Calcio, amore e religione: ma niente politica al Festival

Oddio, l’amore per forza. Quello non può mancare altrimenti che Festival sarebbe. Ma, da un brillantissimo Renga in giù, è perlopiù un amore consapevole, quasi neorealista e per niente stucchevole. Se poi ci aggiungete tutto il resto, dalla prostituzione ai figli in arrivo fino agli atei devoti e alla vita che rotola via come un pallone, ecco perché dalle parole del Festival nasce pur sempre il miglior telegiornale d’Italia, di certo il più realistico (a parte la musica: l’hip hop è sempre disperso). Cronaca innanzitutto. E l’autobiografico Ci vediamo a casa di Dolcenera è il più attuale: niente stipendio fisso, niente mutuo, niente casa per condividere la vita. E il «Come sarebbe bello potersi dire che qualunque cosa accada noi ci vediamo a casa» è una versione riveduta e scorretta del «Chi non lavora non fa l’amore» di 42 anni fa. Per assurdo l’altra faccia di questa solitudine obbligata si nasconde tra le righe di un Pierdavide Carone ispirato da Lucio Dalla. La prostituta di Nanì, ben più drammaticamente che in 4 marzo 1943, è quella che «piove ma non ti puoi riparare, c’è un camionista da accontentare». E cammina sul marciapiede dove muore l’amore e germoglia il compromesso, la vera parola chiave di questo Festival. «Potrai sposarmi anche se non mi amassi e capirei il perché».

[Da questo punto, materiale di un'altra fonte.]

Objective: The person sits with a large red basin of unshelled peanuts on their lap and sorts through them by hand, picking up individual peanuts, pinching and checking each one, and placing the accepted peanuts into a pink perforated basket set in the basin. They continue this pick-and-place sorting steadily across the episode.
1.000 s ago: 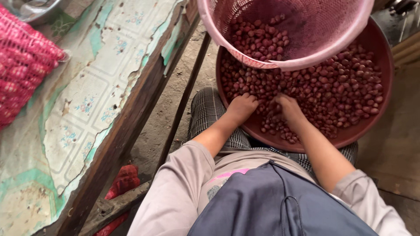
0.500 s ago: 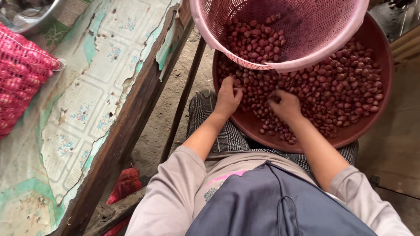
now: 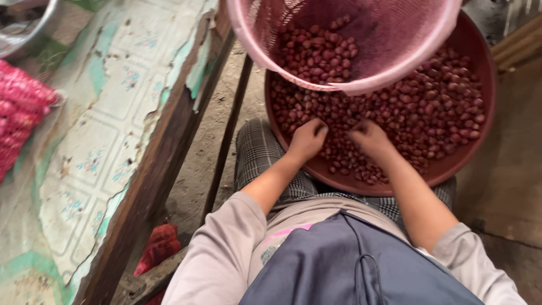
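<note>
1. reddish-brown shallots (image 3: 418,118) lie loose across the round red basin (image 3: 485,73), which rests on the person's knees, near enough that both hands reach it without stretching.
2. left hand (image 3: 307,138) lies palm down on the near left part of the heap, fingers curled in among the bulbs; whether it has closed on any one of them cannot be told.
3. right hand (image 3: 370,140) lies just beside it, fingers bent down into the heap the same way, and its grip cannot be told either.
4. pink mesh basket (image 3: 361,82) sits tilted over the far left of the basin, its rim above the heap and a smaller lot of bulbs inside, within an arm's reach of the hands.
5. left of the knees runs a worn wooden table (image 3: 113,147) with a peeling patterned cover; a pink net sack (image 3: 20,113) sits at its far left edge, well apart from the basin.
6. down by the near table leg lies a red net bag (image 3: 161,248) on the dirt floor.
</note>
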`<action>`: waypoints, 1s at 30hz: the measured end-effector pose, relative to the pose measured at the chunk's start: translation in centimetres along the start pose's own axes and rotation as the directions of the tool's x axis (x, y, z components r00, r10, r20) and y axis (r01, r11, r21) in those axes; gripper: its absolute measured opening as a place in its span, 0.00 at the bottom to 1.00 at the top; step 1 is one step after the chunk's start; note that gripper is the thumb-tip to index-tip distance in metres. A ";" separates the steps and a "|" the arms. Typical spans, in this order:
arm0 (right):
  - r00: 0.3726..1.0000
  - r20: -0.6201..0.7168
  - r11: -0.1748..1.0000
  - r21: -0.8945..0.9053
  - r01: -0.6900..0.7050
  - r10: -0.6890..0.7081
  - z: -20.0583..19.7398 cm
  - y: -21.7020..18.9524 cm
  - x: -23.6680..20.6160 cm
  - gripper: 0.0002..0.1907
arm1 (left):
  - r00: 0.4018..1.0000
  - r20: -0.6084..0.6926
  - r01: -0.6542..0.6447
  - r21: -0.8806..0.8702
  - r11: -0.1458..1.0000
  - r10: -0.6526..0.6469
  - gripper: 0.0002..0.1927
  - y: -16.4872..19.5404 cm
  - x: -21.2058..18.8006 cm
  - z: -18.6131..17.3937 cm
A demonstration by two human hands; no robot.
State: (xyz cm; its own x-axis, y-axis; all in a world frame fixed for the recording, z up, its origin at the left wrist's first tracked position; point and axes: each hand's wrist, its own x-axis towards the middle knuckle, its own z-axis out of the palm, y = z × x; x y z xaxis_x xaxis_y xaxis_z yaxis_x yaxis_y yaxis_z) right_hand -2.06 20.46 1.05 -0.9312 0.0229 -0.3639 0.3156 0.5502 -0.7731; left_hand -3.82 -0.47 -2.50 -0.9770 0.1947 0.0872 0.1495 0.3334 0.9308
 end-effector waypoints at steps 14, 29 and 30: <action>0.842 -0.429 0.917 -0.359 0.175 -0.329 -11.6 2.6 -2.1 0.12 | 0.627 0.588 0.774 -0.547 0.319 -0.511 0.29 2.3 -0.6 2.1; 0.993 -0.088 0.689 0.725 0.007 0.082 -12.4 9.0 -0.6 0.16 | 0.653 0.498 0.742 -0.574 0.347 -0.570 0.24 0.4 0.2 1.8; 0.993 -0.090 0.680 0.733 0.016 0.074 -12.5 8.8 -0.4 0.16 | 0.648 0.506 0.748 -0.562 0.352 -0.569 0.23 0.7 0.2 2.0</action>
State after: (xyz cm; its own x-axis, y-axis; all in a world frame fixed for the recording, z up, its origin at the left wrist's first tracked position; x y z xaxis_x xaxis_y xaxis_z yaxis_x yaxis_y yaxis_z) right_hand -1.23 35.70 0.89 -0.9181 0.1386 -0.3714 0.3334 -0.2371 -0.9125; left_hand -3.59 1.63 -2.57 -0.6413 0.4033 -0.6528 -0.7639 -0.2556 0.5925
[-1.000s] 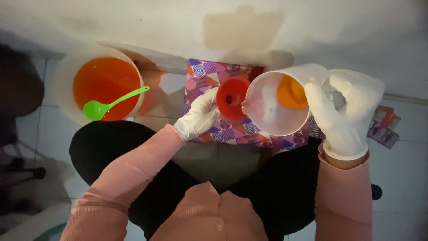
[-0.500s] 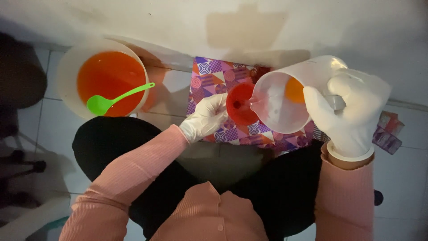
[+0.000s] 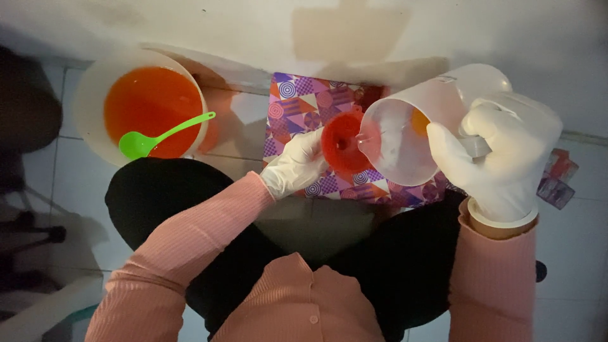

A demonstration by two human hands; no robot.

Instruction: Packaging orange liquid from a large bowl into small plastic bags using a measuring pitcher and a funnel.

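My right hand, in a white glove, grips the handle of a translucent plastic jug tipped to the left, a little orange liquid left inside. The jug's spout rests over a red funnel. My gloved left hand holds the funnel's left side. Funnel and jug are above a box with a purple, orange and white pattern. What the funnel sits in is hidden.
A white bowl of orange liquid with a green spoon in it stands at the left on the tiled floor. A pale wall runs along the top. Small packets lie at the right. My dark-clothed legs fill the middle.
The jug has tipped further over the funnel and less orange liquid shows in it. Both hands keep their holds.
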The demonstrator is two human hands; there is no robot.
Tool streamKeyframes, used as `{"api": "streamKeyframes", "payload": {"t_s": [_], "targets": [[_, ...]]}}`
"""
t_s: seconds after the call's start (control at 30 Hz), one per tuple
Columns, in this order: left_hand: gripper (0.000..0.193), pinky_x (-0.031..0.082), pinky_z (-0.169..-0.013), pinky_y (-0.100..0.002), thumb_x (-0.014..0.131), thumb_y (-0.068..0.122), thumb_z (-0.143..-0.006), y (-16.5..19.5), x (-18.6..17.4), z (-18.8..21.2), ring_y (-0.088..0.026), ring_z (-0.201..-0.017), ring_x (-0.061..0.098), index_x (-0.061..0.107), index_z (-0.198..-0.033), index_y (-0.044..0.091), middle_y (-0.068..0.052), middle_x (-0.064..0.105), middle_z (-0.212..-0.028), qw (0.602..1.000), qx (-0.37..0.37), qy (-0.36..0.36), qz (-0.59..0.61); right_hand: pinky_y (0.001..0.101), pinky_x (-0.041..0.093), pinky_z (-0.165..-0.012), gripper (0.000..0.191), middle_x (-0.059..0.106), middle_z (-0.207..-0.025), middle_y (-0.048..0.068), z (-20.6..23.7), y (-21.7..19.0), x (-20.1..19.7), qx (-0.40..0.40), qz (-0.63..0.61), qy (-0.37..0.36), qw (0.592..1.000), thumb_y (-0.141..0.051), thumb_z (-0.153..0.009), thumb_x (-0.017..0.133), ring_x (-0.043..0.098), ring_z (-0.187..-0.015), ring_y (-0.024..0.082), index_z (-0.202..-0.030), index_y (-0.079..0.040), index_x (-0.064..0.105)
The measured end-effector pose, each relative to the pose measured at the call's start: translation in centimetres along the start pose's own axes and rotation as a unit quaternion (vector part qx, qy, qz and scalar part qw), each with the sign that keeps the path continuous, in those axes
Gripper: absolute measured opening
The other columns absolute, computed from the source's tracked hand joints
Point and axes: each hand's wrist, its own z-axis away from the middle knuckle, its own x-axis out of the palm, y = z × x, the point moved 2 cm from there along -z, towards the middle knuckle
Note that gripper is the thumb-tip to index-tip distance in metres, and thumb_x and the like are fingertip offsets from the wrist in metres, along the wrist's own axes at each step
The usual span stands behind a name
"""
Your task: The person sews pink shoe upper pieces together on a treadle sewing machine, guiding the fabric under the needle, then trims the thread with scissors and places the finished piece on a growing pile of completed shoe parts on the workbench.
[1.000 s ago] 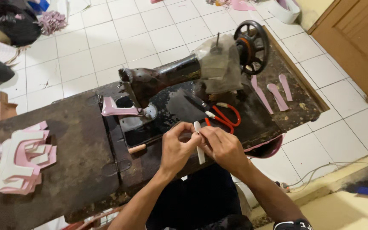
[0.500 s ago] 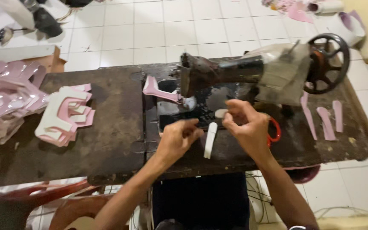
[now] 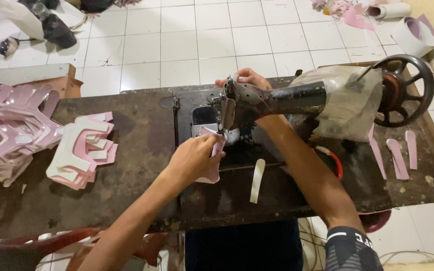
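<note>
A pink cut piece [image 3: 211, 165] is held by the left hand [image 3: 194, 158], fingers closed narrowly on its upper edge, and is pressed up to the needle area of the black sewing machine [image 3: 277, 100], near the middle of the tabletop [image 3: 141, 145]. The piece lies flat; its long axis seems to run from the machine's needle end toward the tabletop's near edge, though much of it is covered by the hand. The right hand [image 3: 247, 78] is reached over the machine's head at the far edge; whether anything is gripped there cannot be told. For the feeding to be done well, the piece is best kept flat and square to the needle, with fingertips held clear of it. A white strip [image 3: 257, 180] lies loose just beside, toward the near edge. Stacked pink-and-white shapes [image 3: 81, 150] are piled toward the left edge, and three pink strips [image 3: 398, 155] are laid toward the right edge, below the handwheel [image 3: 403, 90].
</note>
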Motion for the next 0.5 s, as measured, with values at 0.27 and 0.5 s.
{"api": "streamKeyframes", "payload": {"t_s": [0.27, 0.5], "targets": [[0.030, 0.052, -0.096, -0.042, 0.073, 0.018, -0.085, 0.5, 0.4, 0.3, -0.029, -0.110, 0.063, 0.069, -0.110, 0.002, -0.011, 0.065, -0.112, 0.983, 0.145, 0.084, -0.071, 0.0287, 0.053, -0.070, 0.036, 0.077, -0.086, 0.010, 7.1, 0.0, -2.8, 0.215, 0.552, 0.145, 0.793, -0.036, -0.095, 0.076, 0.071, -0.075, 0.015, -0.100, 0.000, 0.079], [0.029, 0.053, -0.098, -0.039, 0.071, 0.014, -0.089, -0.3, 1.7, 0.5, -0.030, -0.114, 0.062, 0.069, -0.112, -0.004, -0.016, 0.066, -0.116, 0.985, 0.142, 0.094, -0.035, 0.0289, 0.047, -0.058, 0.025, 0.073, -0.075, 0.003, 7.4, 3.2, -2.4, 0.254, 0.515, 0.078, 0.815, -0.028, -0.088, 0.074, 0.059, -0.064, 0.008, -0.107, -0.013, 0.082]]}}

Volendo, il Sanremo numero 62 è la cartina al tornasole del nostro tempo di dubbi se persino Eugenio Finardi nel testo di E tu lo chiami Dio (scritto però da Roberta Di Lorenzo) si dibatte tra chi ha la Fede e chi non dà «mai nomi a cose più grandi di me» ma comunque fugge dall’ateismo senza se e senza ma. Un diversamente credente. Un ateo devoto, appunto. E forse un grido più aperto, addirittura paradossalmente cristiano, arriva dai Marlene Kuntz, unica traccia rock di questo Festival: Canzone per un figlio è una sorta di vademecum esistenziale assai azzeccato. «Se sai bene ciò che fai, la felicità sarà sempre raggiungibile». Se ne parlerà. Come si parlerà di Non è l’inferno, brano di Emma Marrone scritto da Kekko Silvestre dei Modà, che è forse il testo più trasversale in gara, teatralmente indovinato e del tutto apolitico nonostante le apparenze. E’ una lettera. La lettera di un grande vecchio che potrebbe essere il presidente Napolitano. Dall’alto della sua età ricorda che ha «giurato fede mentre diventavo padre, due guerre senza garanzie di ritornare». E oggi riconosce la difficoltà del momento ma dice: cari ragazzi, questo non è l’inferno che ho vissuto io, ora state male ma, rimboccandovi le maniche, uscirete dal buio. Un inno all’ottimismo. E uno schiaffo a chi protesta e basta, magari piangendosi addosso. «Ho ancora il sogno che non rimangano parole»: e la voce di Emma dà forza a questo sogno, eccome. Insomma, nella trama di Sanremo, spunta la voglia di rinascere. E sparisce la politica. L’anno scorso Vecchioni ha vinto con un brano che più politico non si può. Stavolta, forse perché il babau Berlusconi non è più a Palazzo Chigi e ora è davvero rischioso schierarsi, la politica è desaparecida. E allora ecco la bella filastrocca di Samuele Bersani sul «Pallone» che «dalle scarpe di Messi» è passato «alle scarpe ignoranti» e alla fine gioca per «non sentirsi un pallone perso».
E viene fuori il lirismo, come ne Il mio grande mistero scritto (in italiano) da Van de Sfroos per una Irene Fornaciari che lo canta così bene da ridicolizzare anche le ultime accuse di essere solo una figlia di. A proposito: anche Gigi D’Alessio, uno che sa realmente comporre con lo spartito, farà ricredere molti scettici. Respirare è un gioiellino costruito testo e musica intorno al duetto con Loredana Berté pronta a esplodere in un «sono maledetta questo sì lo so» che le racconta la vita. E diventa l’urlo più drammatico di un Sanremo che si presenta meglio del solito. Quantomeno a parole.